Thrombo-inflammation in COVID-19
The SARS-COV-2 virus invades endothelial cells leading to microvascular inflammation, which in turn, triggers an intense prothrombotic state, termed thrombo-inflammation. The levels of coagulation factors, including fibrinogen and factor VIII, are often elevated in COVID-19. Circulating thrombotic microparticles and hyperviscosity also contribute to the prothrombotic state. The prothrombotic state in COVID-19 appears to be distinctly different from disseminated intravascular coagulation (DIC). Thrombocytopenia and low levels of fibrinogen are typically present in DIC; however, the prothrombotic state in COVID-19 is usually characterized by normal platelet counts and high fibrinogen levels. Other features of COVID-19-induced coagulopathy include normal prothrombin and partial thromboplastin times and elevated levels of D-dimer.

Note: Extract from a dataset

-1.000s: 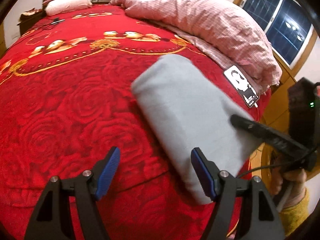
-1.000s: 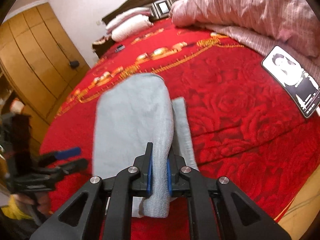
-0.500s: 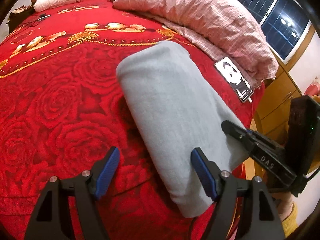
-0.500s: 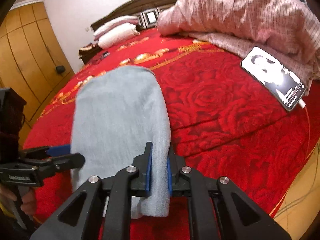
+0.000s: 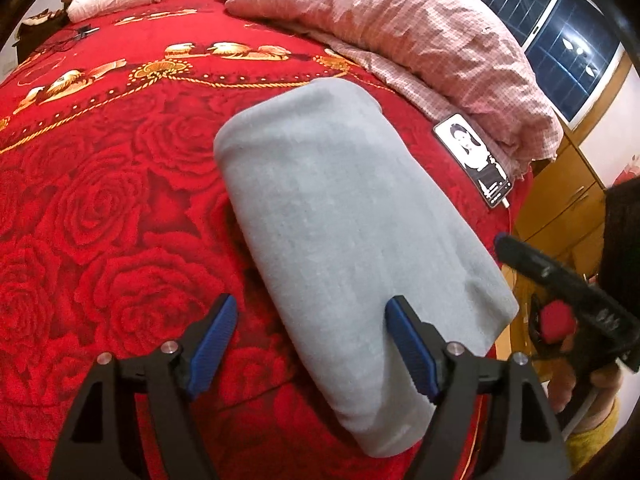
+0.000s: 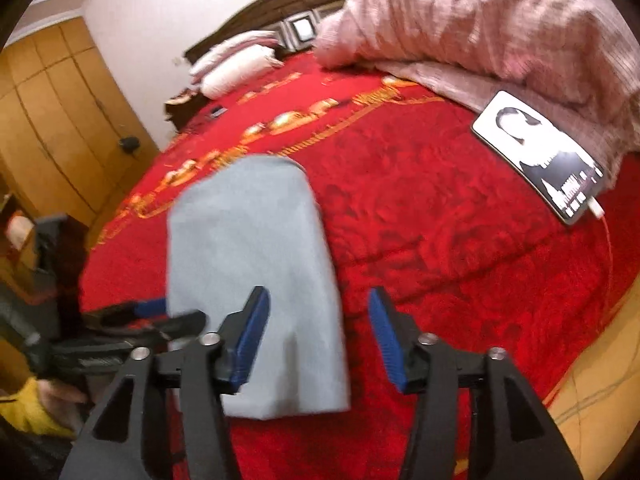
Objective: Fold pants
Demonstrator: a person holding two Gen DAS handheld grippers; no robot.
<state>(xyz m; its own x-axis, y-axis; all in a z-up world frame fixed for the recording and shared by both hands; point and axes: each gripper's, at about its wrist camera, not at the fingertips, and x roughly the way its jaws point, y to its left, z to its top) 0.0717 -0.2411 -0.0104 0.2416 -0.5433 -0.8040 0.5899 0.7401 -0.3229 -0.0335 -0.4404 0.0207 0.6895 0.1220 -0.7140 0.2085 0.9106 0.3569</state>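
Grey folded pants (image 5: 340, 232) flat on bed — left gripper (image 5: 310, 340), right gripper (image 6: 316, 336) agape just above.

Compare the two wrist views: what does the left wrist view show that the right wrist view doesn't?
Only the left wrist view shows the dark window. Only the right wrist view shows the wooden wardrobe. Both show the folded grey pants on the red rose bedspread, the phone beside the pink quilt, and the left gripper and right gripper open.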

Autopsy studies of thrombotic phenomena
The SARS-CoV-2 virus gains entry into the lung through the ACE-2 receptors. Several autopsy studies confirm inflammation and hypercoagulability in patients who died of COVID-19. Diffuse alveolar damage and severe endothelial injury were seen in an autopsy study of seven patients. The presence of intracellular virus with disruption of cell membranes was also observed. Extensive capillary microthrombi in the alveoli along with widespread angiogenesis was also noted.1 In a study of 21 patients who died of COVID-19, pulmonary embolism, alveolar hemorrhage, and vasculitis were observed. Pulmonary thrombotic microangiopathy was another common finding.2 In another post-mortem study of 12 consecutive deaths due to COVID-19, deep vein thrombosis (DVT) was observed in seven patients. Pulmonary embolism was considered to be the direct cause of death in four of these patients. Diffuse alveolar damage was a common feature.3
There are several reports of arterial thrombosis in severe COVID-19. The incidence of thrombotic events in patients with severe COVID-19 was evaluated in a large cohort study.4 Among 3334 patients studied, a thrombotic event occurred in 553 (16%); 365 (11.1%) were arterial, including ischemic stroke, myocardial infarction, and systemic thromboembolism. Among important risk factors were increasing age, male gender, coronary artery disease, previous myocardial infarction, and high D-dimer levels. The all-cause mortality was significantly higher among patients who experienced thrombotic events. There are several other reports of ischemic stroke associated with COVID-19.5,6
These studies establish the high incidence of complications related to inflammation-triggered thrombogenesis among patients who die of COVID-19. The anticoagulation strategy appears to be highly variable in clinical practice, ranging from a standard thromboprophylaxis dose to full therapeutic anticoagulation; however, the optimal anticoagulation strategy remains unclear.7 Several recent clinical studies have attempted to identify the optimal dose of anticoagulation in hospitalized patients with COVID-19.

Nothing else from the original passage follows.